The Gulf: Acts of Desperation
THE GULF The war on shipping heats up as Iran and Iraq widen their struggle
"The day is coming closer," Iraq's President Saddam Hussein boasted last week, when his country will have the weapons to destroy Iran's big oil terminal at Kharg Island. He was probably exaggerating Iraqi capabilities, but his words were enough to send cold chills through Reagan Administration officials, who are still pondering how to deal with this latest and most dangerous phase of the 44-month-old war between Iran and Iraq. Saddam Hussein's fighting words also marked a resumption, after a respite of five days, of the devastating tanker war in the Persian Gulf. Twenty-four hours after he spoke, Iraq announced that it had hit two "naval targets" to the southeast of Kharg Island. Iran responded almost immediately by striking and heavily damaging a Liberian-registered tanker, the Chemical Venture, off Saudi Arabia. Next day Iraq claimed to have struck and destroyed a convoy of eight coastal freighters off Iran at the northern end of the gulf.
Both Saddam Hussein and the equally desperate Ayatullah Ruhollah Khomeini of Iran were clearly prepared to involve not only their neighbors but the world in order to achieve their goals. Saddam Hussein, having started a war he cannot win, is resorting to tanker attacks in an effort to bring international pressure on Iran to accept a peace settlement. Khomeini wants to destroy Saddam Hussein and create in Iraq an Islamic republic modeled on Iran's own.

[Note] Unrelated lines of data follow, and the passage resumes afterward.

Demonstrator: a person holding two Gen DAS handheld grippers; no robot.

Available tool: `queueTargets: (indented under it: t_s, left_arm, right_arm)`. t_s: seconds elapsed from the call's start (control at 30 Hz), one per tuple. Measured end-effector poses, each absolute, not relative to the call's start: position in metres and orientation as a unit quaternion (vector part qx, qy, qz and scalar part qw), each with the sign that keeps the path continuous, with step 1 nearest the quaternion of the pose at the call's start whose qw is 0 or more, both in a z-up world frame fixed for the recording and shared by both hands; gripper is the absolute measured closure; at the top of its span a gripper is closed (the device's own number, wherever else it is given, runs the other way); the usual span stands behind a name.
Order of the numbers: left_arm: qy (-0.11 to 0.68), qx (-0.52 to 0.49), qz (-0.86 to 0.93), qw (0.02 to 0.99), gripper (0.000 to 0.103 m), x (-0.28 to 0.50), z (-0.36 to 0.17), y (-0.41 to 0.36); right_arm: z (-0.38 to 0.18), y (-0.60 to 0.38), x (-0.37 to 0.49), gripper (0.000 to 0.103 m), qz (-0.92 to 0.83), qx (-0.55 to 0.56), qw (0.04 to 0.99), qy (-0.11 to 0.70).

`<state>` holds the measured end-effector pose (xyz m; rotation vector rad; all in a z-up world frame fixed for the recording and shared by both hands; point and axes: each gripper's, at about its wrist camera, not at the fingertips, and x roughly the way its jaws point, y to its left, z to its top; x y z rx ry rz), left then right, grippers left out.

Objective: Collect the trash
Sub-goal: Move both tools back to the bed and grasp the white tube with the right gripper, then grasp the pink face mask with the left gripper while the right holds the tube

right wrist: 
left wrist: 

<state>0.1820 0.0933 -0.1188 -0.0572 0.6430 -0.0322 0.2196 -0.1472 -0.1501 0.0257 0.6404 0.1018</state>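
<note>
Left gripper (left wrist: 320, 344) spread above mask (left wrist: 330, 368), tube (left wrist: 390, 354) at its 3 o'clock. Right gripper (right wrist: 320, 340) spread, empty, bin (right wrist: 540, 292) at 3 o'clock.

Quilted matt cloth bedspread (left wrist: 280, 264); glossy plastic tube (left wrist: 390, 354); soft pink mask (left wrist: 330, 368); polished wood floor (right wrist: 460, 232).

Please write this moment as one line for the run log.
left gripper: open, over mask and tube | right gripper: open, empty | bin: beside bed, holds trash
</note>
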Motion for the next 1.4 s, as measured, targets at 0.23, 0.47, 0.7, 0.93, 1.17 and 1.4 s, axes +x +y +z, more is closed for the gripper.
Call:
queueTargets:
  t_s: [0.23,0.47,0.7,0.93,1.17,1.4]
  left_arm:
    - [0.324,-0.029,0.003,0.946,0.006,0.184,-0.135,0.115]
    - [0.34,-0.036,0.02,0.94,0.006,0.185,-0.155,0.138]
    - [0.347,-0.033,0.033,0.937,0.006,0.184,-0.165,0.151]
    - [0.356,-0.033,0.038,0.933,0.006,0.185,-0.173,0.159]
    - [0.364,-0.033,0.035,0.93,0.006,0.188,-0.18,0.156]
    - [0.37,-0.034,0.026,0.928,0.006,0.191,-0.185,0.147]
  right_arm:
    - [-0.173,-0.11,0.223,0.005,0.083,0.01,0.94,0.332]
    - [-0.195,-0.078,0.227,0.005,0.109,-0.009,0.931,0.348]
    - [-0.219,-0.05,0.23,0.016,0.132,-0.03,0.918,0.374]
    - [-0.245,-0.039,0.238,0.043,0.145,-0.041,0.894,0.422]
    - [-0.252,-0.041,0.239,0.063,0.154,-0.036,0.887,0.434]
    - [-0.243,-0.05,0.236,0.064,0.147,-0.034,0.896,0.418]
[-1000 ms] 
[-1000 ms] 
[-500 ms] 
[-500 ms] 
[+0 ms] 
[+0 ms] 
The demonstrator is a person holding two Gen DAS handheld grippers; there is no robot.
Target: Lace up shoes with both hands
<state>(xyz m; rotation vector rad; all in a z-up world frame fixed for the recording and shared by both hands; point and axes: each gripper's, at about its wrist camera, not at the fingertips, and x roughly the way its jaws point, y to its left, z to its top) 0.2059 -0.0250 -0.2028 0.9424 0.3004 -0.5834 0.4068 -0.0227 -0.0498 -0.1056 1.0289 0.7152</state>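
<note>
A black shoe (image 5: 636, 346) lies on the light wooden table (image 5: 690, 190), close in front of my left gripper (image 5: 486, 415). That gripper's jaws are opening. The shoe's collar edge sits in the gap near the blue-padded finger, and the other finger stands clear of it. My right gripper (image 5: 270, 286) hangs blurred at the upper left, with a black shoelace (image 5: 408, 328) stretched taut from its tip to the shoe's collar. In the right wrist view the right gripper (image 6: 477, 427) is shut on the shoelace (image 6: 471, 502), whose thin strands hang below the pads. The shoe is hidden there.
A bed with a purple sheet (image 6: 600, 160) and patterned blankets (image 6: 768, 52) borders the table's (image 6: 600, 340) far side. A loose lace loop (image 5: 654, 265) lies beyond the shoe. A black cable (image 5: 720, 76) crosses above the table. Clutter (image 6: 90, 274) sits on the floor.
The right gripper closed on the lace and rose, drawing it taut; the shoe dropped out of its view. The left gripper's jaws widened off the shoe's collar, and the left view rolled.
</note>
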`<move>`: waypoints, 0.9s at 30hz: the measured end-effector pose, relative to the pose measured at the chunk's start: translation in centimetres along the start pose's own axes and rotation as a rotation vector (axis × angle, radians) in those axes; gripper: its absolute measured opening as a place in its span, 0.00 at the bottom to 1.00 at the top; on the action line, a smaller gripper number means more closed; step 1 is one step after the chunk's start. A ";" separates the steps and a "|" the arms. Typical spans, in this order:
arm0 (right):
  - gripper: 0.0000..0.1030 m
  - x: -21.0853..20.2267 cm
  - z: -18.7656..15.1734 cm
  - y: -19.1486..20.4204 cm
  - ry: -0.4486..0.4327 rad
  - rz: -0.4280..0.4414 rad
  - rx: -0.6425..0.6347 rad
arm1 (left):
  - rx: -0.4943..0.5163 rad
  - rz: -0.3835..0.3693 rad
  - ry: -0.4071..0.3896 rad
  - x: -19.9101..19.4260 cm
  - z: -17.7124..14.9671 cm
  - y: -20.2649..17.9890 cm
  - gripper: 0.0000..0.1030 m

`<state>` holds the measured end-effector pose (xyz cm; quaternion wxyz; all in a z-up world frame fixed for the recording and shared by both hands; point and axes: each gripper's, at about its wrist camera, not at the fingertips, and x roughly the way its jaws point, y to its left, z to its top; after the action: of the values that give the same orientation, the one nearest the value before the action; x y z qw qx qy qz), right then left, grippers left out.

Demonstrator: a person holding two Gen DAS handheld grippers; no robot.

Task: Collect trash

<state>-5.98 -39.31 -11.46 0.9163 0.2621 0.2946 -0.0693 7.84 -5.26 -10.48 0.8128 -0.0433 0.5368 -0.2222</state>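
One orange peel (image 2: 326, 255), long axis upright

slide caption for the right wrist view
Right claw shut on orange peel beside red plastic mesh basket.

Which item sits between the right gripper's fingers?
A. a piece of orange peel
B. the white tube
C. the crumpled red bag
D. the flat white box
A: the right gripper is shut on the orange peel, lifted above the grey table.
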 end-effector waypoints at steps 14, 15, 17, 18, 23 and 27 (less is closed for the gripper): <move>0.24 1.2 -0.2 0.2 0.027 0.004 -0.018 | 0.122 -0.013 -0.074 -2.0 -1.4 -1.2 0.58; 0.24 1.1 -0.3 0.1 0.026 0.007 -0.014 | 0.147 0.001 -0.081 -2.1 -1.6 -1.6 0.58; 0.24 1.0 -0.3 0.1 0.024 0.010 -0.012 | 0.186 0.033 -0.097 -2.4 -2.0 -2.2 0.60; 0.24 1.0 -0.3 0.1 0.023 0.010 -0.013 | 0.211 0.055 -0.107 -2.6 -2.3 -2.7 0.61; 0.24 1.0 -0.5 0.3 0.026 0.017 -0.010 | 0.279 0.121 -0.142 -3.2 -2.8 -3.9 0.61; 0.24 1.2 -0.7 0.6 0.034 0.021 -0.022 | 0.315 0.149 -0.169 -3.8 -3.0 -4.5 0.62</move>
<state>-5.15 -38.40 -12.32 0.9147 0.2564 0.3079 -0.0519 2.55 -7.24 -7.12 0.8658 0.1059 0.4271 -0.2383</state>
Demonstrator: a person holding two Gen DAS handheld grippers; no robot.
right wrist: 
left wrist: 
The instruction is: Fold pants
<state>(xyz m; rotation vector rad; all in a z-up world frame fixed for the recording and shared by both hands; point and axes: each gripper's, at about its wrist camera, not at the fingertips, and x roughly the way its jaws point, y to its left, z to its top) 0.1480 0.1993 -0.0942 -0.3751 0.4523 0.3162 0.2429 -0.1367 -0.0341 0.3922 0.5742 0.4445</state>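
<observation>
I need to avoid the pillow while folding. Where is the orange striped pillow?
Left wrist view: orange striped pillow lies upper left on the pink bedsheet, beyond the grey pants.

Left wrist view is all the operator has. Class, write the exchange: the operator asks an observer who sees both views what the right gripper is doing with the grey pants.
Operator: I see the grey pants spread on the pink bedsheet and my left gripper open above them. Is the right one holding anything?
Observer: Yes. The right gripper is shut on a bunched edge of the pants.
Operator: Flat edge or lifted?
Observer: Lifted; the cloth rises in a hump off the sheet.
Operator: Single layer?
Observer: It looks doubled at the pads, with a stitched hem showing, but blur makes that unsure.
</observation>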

In reaction to the latest attacks on tankers, Lloyd's of London once again increased rates on vessels using the gulf, this time more than doubling the fee (from 3% to 7.5% of value) for ships sailing to Kharg Island. In Geneva, Saudi Arabia's Oil Minister, Sheik Ahmed Zaki Yamani, declared: "What we are afraid of is that Lloyd's might cancel insurance for navigation in the gulf, and this would be equal to closing the Strait of Hormuz." Lloyd's denied the likelihood of such a cancellation. In any event, the world, and particularly the U.S., is nowhere near as dependent on gulf oil as it was ten or even five years ago. But a cutoff would still work a considerable hardship on Japan and several West European nations, and would undoubtedly lead to a sharp, if temporary, rise in the worldwide price of oil.
In Washington, President Reagan wrote to Saudi Arabia's King Fahd to emphasize the Administration's continuing support of Saudi Arabia and its commitment to freedom of navigation in the gulf. The President said the U.S. would back this up with military aid if requested to do so by the Saudis and their allies. The Saudis temporized, grateful for the show of support but reluctant to do anything that might further antagonize Iran's Khomeini. Apparently for the same reason, Saudi warplanes have refrained from engaging in combat with the Iranian aircraft that have attacked the gulf tankers.